Re: posix_spawn (was: Bugs with execline/s6 documentation and skalibs functions using posix_spawn())

2023-06-29 Thread Casper Ti. Vector
On Thu, Jun 29, 2023 at 11:04:33AM +, Laurent Bercot wrote:
>  Indeed, /dev should work; but using it still makes me queasier than
> crafting a nonexistent path.

Actually deliberately supplying a directory to posix_spawn*() is
a slightly deeper test, as the path exists but is unexecutable.
But surely this does not constitute a decisive advantage.

>  Of course, it doesn't matter for glibc, and it doesn't matter for
> s6 which needs fork anyway. And chances are that platforms that
> implement posix_spawn() with internals that are *not* fork+exec will
> not make it return before the spawning has really succeeded. But still,
> it's nice to make sure it can be used wherever it exists.

Now I see, thanks...

>  If you don't like the workaround, nobody's preventing you from using
> --with-sysdep-posixspawn=no manually. ;)

Yes, and I am keeping my origin solution at work intact :)

-- 
My current OpenPGP key:
RSA4096/0x227E8CAAB7AA186C (expires: 2024.09.30)
7077 7781 B859 5166 AE07 0286 227E 8CAA B7AA 186C



Re: posix_spawn (was: Bugs with execline/s6 documentation and skalibs functions using posix_spawn())

2023-06-29 Thread Laurent Bercot

Actually I mean a *directory* that is guaranteed to exist (and meanwhile
unexecutable): so /dev here.


 Indeed, /dev should work; but using it still makes me queasier than
crafting a nonexistent path. The mkstemp thing works, so, not going to
change it to save a couple of syscalls in a configure test. :)

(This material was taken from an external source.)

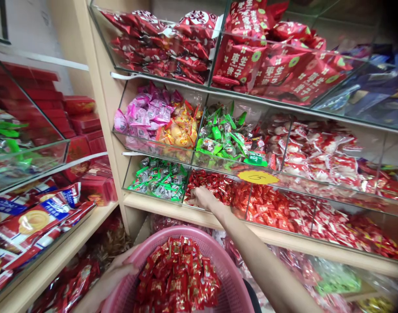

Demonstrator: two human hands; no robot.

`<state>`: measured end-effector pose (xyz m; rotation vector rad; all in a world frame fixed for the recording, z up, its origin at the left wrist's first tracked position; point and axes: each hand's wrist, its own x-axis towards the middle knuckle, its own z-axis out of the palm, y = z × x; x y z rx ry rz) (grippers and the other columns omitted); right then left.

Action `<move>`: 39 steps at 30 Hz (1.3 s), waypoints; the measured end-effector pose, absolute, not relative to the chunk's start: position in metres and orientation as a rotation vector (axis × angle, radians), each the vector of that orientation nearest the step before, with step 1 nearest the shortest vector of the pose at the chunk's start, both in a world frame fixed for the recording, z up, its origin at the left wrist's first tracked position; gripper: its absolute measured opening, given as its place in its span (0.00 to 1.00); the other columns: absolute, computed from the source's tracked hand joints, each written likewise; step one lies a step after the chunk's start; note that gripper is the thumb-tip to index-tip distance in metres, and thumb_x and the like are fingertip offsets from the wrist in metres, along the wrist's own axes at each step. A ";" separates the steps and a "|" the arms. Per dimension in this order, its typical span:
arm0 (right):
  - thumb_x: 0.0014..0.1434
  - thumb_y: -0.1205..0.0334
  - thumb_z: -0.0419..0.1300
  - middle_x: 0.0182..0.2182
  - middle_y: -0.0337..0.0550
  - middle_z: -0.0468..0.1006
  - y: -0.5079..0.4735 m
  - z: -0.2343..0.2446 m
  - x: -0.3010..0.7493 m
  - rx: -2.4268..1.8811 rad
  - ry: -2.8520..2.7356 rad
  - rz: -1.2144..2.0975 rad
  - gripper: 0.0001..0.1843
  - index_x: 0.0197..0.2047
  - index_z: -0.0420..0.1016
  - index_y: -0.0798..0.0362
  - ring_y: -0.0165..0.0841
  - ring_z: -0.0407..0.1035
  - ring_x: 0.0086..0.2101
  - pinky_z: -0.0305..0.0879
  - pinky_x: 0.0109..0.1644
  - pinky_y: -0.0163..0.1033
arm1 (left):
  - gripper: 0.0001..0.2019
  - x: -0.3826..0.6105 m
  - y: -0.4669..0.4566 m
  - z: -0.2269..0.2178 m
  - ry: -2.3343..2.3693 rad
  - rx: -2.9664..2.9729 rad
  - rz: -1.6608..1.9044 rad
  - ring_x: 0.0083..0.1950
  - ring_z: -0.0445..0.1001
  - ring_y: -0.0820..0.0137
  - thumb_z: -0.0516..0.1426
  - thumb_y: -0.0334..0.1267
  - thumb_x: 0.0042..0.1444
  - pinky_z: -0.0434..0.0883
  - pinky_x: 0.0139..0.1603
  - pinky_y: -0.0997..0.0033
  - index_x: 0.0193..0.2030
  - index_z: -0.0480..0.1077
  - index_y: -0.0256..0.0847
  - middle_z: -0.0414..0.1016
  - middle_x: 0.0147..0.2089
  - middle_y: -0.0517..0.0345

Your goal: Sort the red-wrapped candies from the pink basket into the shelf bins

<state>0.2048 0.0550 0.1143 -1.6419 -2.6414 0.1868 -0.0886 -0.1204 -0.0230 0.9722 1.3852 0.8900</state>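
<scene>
A pink plastic basket in front of me holds a heap of small red-and-gold wrapped candies. My left hand is at its left rim, somewhat blurred, with fingers gripping over the edge. Beyond the basket, my right hand reaches into a clear bin on the lower shelf, down among dark red wrapped candies. Its fingertips are partly hidden there, so I cannot see whether they hold any candy. Green-and-silver wrapped candies fill the bin to the left, and brighter red packets lie to the right.
Clear-fronted bins above hold purple packets, green packets and large red bags. A yellow oval price tag hangs on the middle bin front. Blue-and-red snack bags lie on the left shelf, beside a wooden upright.
</scene>
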 end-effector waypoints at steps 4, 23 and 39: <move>0.53 0.58 0.64 0.32 0.47 0.79 0.056 0.113 0.204 -1.627 -2.642 0.221 0.08 0.33 0.78 0.54 0.32 0.70 0.31 0.53 0.30 0.33 | 0.28 -0.086 -0.121 -0.020 1.421 0.965 0.903 0.66 0.56 0.54 0.60 0.39 0.39 0.52 0.67 0.59 0.52 0.74 0.42 0.67 0.60 0.54; 0.54 0.57 0.60 0.19 0.33 0.68 -0.003 0.164 0.257 -1.390 -2.259 0.551 0.13 0.24 0.65 0.54 0.24 0.60 0.22 0.54 0.28 0.31 | 0.39 -0.078 -0.121 0.000 1.273 0.931 0.780 0.57 0.69 0.55 0.61 0.38 0.44 0.65 0.57 0.62 0.66 0.58 0.38 0.72 0.56 0.52; 0.60 0.60 0.54 0.26 0.38 0.71 -0.126 0.068 0.282 -1.372 -2.378 0.670 0.11 0.26 0.62 0.51 0.29 0.63 0.26 0.57 0.32 0.34 | 0.39 -0.074 -0.125 0.008 1.226 0.905 0.801 0.54 0.72 0.54 0.61 0.37 0.44 0.67 0.55 0.61 0.66 0.58 0.36 0.74 0.54 0.50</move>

Well I was intending to suggest that we simpliy avoided posix_spawn*()
where it disagreed with posix_spawn(3p); that is to say simply replacing
all previous `#ifdef HASPOSIXSPAWN' conditions with `#if (defined
HASPOSIXSPAWN) && (!defined SKALIBS_HASPOSIXSPAWNEARLYRETURN)'.  After
all it seems to me child_spawn*() is not used that prevalently, so the
performance penalty is really minor; of course, feel free to correct me.


 Yes, falling back to fork+exec when posix_spawn is bad is an option,
and I would probably have done just that if I hadn't been pointed to
the existence of waitid() to achieve the "test whether a child is dead
without reaping it" thing, without which there can be no workaround.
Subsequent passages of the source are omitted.